The introduction of Bitcoin and its underlying technology, blockchain, was a breakthrough invention. Blockchain, a distributed ledger that has the potential to revamp healthcare, supply chain, financial infrastructure and the IT industry, was, however, introduced solely to create a new cryptocurrency. Satoshi Nakamoto introduced the world to the concept of Bitcoin, but developers discovered innovative blockchain use cases as they did not want it to be limited to cryptocurrencies.

Developers like Vitalik Buterin found the scope of creating decentralized platforms and applications that ensure autonomy and security through blockchain technology. From then onwards, blockchain is constantly evolving. Newly emerging blockchain platforms are more progressed and matured when compared to the initial Bitcoin blockchain. The bitcoin blockchain had several limitations like scalability problems, low transaction speed, interoperability, environmental issues etc., but the later introduced blockchain protocols addressed these shortcomings and brought in several beneficial features.

With noteworthy advanced features and impressive transaction speed, Avalanche is one of the latest additions to the blockchain networks. Launched in September 2020, Avalanche is an open-source, proof-of-stake protocol to build decentralized applications and enterprise blockchain deployments. The platform’s infrastructure resolves scalability issues and other limitations like slow transaction speed and security with its unique infrastructure.

Avalanche platform’s benefits make it a better ecosystem for developing customized DeFi apps, decentralized applications, and smart contracts. Through this article let us first learn about Avalanche before going through the steps to deploy smart contracts on Avalanche.

About Avalanche

Avalanche is a secure, flexible, and scalable ecosystem launched by the owner of Ava Labs and Cornell University computer science professor Emin Gün Sirer for decentralized applications development. It is one of the fastest, programmable and interoperable smart contracts platforms that permit anyone to make custom-made applications on the blockchain. AVAX is the native token of Avalanche.

Avalanche is a hybrid of three built-in blockchains suitable for three different purposes. They are:

  • Exchange Chain (X-Chain) – To create, trade and administer assets, and related transactions.
  • Platform Chain (P-Chain) – To coordinate validators, manage and create subnets
  • Contract Chain (C-Chain) – An instance of Ethereum Virtual Machine for creating smart contracts

Since this article deals with building Avalanche smart contracts, we have to understand about Contract (C) chain.

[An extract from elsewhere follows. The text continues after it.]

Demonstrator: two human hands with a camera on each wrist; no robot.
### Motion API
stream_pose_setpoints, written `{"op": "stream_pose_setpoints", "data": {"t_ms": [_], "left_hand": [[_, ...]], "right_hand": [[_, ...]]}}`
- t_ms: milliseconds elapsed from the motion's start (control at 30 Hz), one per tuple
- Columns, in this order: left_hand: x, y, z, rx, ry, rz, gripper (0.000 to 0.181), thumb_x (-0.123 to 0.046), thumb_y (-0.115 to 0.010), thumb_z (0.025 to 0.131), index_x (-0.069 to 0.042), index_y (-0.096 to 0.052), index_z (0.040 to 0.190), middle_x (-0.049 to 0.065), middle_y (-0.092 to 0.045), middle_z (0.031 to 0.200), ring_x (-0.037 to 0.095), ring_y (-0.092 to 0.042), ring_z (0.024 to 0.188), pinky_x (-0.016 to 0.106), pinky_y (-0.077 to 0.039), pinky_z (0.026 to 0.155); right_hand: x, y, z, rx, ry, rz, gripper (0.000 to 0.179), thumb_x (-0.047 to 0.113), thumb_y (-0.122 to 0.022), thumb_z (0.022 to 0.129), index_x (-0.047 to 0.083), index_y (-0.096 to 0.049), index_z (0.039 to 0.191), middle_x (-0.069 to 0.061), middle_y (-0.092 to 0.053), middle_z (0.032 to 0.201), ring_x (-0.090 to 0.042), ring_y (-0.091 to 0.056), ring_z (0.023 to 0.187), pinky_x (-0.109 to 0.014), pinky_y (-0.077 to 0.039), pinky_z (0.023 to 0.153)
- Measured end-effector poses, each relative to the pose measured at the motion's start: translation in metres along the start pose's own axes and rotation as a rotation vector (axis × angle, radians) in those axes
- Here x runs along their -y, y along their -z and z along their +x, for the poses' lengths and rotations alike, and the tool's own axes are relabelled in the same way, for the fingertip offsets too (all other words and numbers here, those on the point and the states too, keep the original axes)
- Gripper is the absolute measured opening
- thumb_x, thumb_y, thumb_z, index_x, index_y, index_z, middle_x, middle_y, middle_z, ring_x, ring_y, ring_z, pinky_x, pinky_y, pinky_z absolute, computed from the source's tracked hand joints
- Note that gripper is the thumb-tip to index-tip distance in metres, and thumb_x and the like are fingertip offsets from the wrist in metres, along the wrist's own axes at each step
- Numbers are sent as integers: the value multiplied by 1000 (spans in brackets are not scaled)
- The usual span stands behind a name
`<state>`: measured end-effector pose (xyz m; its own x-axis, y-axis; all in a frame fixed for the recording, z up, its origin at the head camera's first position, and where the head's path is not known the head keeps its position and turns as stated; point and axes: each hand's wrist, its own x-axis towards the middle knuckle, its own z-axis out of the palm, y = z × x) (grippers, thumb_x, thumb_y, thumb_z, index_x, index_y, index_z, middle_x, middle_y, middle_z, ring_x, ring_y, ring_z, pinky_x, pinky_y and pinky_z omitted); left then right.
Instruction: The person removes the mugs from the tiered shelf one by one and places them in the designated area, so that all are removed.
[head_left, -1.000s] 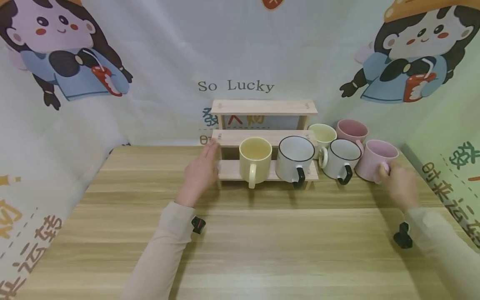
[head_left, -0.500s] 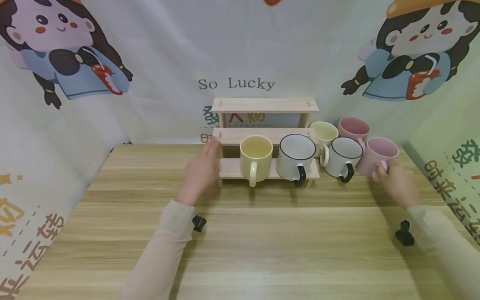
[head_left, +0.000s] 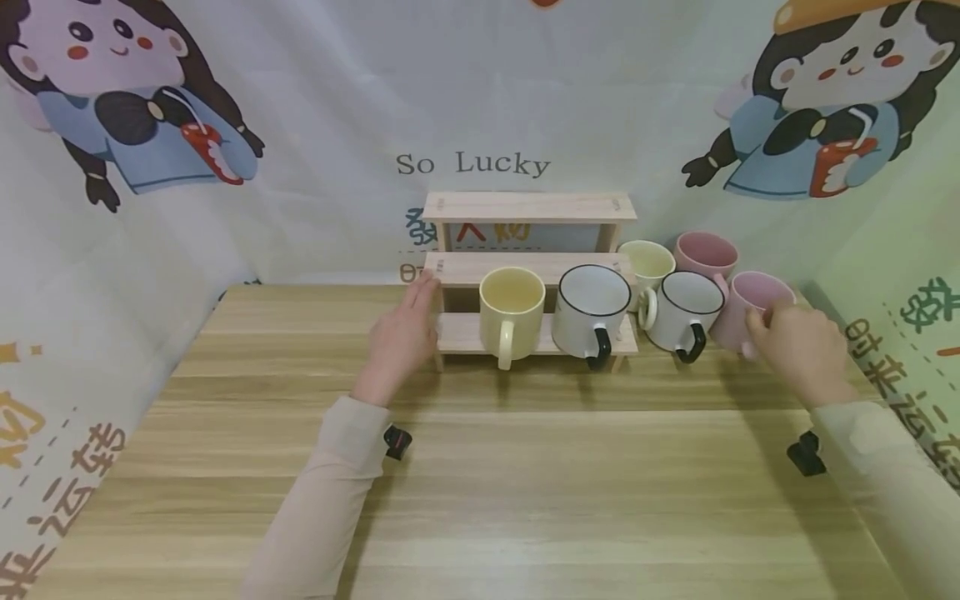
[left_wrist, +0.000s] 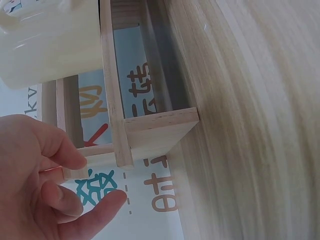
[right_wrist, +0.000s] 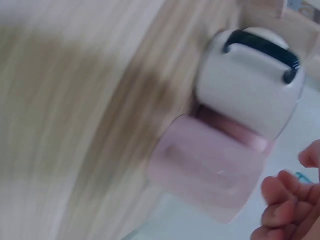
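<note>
My left hand (head_left: 399, 337) touches the left end of the tiered wooden rack (head_left: 525, 268), its fingers relaxed beside the middle shelf in the left wrist view. On the lowest shelf stand a yellow mug (head_left: 512, 321) and a large white mug (head_left: 588, 325) with black rim and handle. At the right, my right hand (head_left: 806, 350) hovers by an upright lilac-pink mug (right_wrist: 207, 167). Its fingers curl loosely and hold nothing; the right wrist view has them apart from that mug's body. A smaller white mug (right_wrist: 250, 80) with a black handle stands beside it.
Behind the small white mug are a pale yellow-green mug (head_left: 648, 260) and a darker pink mug (head_left: 707, 250), close together right of the rack. A printed cloth (head_left: 322, 208) hangs at the back and sides of the wooden table (head_left: 525, 483).
My right hand has let go of the lilac-pink mug's handle and lifted slightly. The mug stays in place. My left hand keeps its spot at the rack's end.
</note>
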<state>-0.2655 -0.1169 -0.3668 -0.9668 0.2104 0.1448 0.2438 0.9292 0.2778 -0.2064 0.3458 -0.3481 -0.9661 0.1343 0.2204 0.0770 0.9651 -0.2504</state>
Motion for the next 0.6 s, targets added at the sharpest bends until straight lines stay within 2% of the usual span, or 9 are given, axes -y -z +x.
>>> {"op": "stream_pose_setpoints", "data": {"t_ms": [100,333,533,600], "left_hand": [[1,1,0,0,-1,7,75,-7,-61,84,-12,-26,150,2,-19,160,20,-50,56,27,-42,43],[-1,1,2,-4,-7,0,74,-6,-60,84,-12,-26,150,2,-19,160,21,-50,57,28,-42,43],[0,0,2,-5,-14,0,73,-5,-59,83,-11,-27,149,3,-20,160,21,-50,57,28,-41,44],[0,0,2,-8,-13,1,73,-5,-59,83,-11,-27,149,3,-20,160,21,-50,57,29,-41,44]], "right_hand": [[11,3,-1,-59,27,25,47,35,-40,98,10,-38,58,-9,-42,53,-27,-39,50,-34,-27,37],[30,8,-2,-121,44,56,43,35,-45,95,11,-43,59,-6,-45,54,-28,-43,55,-33,-24,42],[45,9,-6,-166,170,71,39,24,-52,93,10,-51,56,0,-48,46,-23,-44,50,-31,-26,47],[52,10,-7,-182,188,84,38,23,-52,91,10,-52,55,1,-48,46,-22,-44,49,-31,-27,47]]}}
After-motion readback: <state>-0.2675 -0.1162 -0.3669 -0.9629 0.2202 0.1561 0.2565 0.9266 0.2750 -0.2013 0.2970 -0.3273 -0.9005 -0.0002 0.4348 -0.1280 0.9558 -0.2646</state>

The Contract Chain allows the creation of Ethereum-compatible smart contracts and is the default smart contract blockchain on the Avalanche network. It is a instance of the Ethereum Virtual Machine. Avalanche claims that C-chain offers better throughput, higher speed, lower gas price and speedy transaction confirmation times because of its Proof-of-Stake consensus mechanism based on the Snowman consensus protocol.

Key features

  • Scalability – Avalanche is a massively scalable, robust and efficient blockchain protocol capable of 4500 transactions per second.
  • Speed – Avalanche claims to be the fastest smart contracts platform among other blockchain ecosystems, as measured by time-to-finality.
  • Secure – It is a powerful protocol that guarantees stronger security considerably larger than the 51% standard of other networks.
  • Interoperable and flexible – The infrastructure of Avalanche allows it to be a universal and flexible ecosystem for a multitude of blockchain or assets, where AVAX is used for security and as a unit of account for an exchange.
  • Sustainability – The use of a proof-of-stake consensus mechanism instead of proof-of-work, makes Avalanche a less energy-consuming, sustainable platform.

How to develop and deploy smart contracts on Avalanche?

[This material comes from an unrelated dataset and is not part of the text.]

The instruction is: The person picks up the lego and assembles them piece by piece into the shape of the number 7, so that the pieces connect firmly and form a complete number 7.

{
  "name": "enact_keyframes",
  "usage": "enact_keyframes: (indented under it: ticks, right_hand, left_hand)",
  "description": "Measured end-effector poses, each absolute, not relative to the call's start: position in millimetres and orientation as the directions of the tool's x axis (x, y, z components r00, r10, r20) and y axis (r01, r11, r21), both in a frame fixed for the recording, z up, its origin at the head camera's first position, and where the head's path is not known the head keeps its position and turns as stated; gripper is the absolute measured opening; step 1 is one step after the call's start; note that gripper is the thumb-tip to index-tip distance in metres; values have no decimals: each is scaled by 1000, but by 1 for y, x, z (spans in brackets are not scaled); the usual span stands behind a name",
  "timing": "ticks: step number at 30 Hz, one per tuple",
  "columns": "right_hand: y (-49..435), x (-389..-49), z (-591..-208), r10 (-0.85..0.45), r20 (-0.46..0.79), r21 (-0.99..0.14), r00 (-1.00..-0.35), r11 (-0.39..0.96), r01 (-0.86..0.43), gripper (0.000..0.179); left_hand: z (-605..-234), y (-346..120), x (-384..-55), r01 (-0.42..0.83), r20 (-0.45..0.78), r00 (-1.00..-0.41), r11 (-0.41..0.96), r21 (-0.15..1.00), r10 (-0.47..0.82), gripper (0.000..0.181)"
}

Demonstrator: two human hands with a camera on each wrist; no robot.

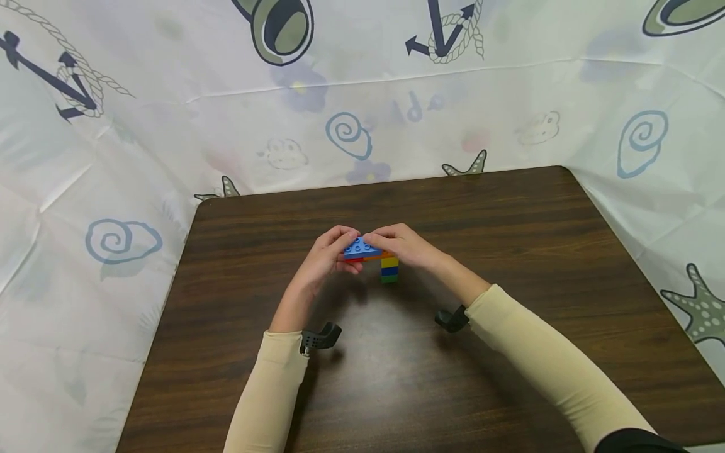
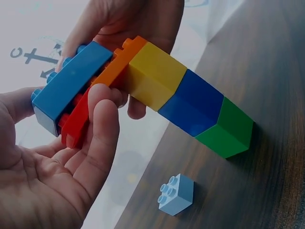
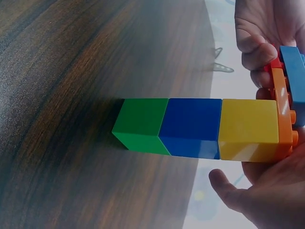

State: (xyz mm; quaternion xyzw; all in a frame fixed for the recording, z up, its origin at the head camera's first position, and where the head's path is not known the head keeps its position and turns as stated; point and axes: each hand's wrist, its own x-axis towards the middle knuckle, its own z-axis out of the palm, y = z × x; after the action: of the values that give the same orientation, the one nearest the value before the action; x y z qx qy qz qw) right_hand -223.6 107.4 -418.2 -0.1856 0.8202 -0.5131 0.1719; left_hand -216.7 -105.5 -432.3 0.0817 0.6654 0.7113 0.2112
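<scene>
A tower of yellow [image 2: 157,76], dark blue [image 2: 193,102] and green [image 2: 228,129] building bricks stands on the table, green at the bottom. Across its top lies a thin orange brick [image 3: 282,109], reaching left past the tower. A thin red brick [image 2: 76,126] sits at its left end, and a longer light blue brick [image 1: 362,250] lies over both. My left hand [image 1: 325,258] grips the blue and red bricks, thumb above and fingers below. My right hand [image 1: 410,246] holds the blue brick's right end, its thumb on top and its other fingers partly hidden behind.
A loose pale blue brick [image 2: 177,194] lies on the dark wooden table [image 1: 510,251], near the tower in the left wrist view. A white patterned cloth [image 1: 226,126] hangs behind and beside the table. Black wrist cameras [image 1: 321,336] sit below both hands.
</scene>
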Motion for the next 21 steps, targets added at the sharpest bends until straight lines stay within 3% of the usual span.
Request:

Solidity is the programming language to develop and deploy an Avalanche smart contract.

You can build smart contracts on Avalanche using different tools like Hardhat, Truffle, Remix etc. However, in this tutorial, we will use Truffle with Avalanche’s C-chain blockchain. Truffle aids you in writing and compiling smart contracts, running migrations, building artifacts and interacting with already deployed contracts.


  • Avalanche Network Runner – It is a tool to run a local Avalanche network
  • NodeJS v8.9.4 or later
  • Truffle – Install it with “npm install -g truffle”

Step 1: Starting up a local Avalanche Network

With Avalanche Network Runner, you can run and interact with a local Avalanche network. First, start a local five node Avalanche network:

cd /path/to/avalanche-network-runner
# start a five node staking network
./go run examples/local/fivenodenetwork/main.go

A five-node Avalanche network will run until you press CTRL + C to exit.

Step 2: Creating Truffle directory and installing dependencies

Open a new terminal tab to create a “truffle” directory and install the dependencies. Use the following code to navigate to the directory where you plan to create your “truffle” working directory:

cd /path/to/directory

Now, generate and enter a new directory and name it “truffle”:

mkdir truffle; cd truffle

Using “npm”, install web3.js, a library that allows you to communicate with Ethereum Virtual Machine(EVM) and AvalancheJS, used for cross-chain swaps.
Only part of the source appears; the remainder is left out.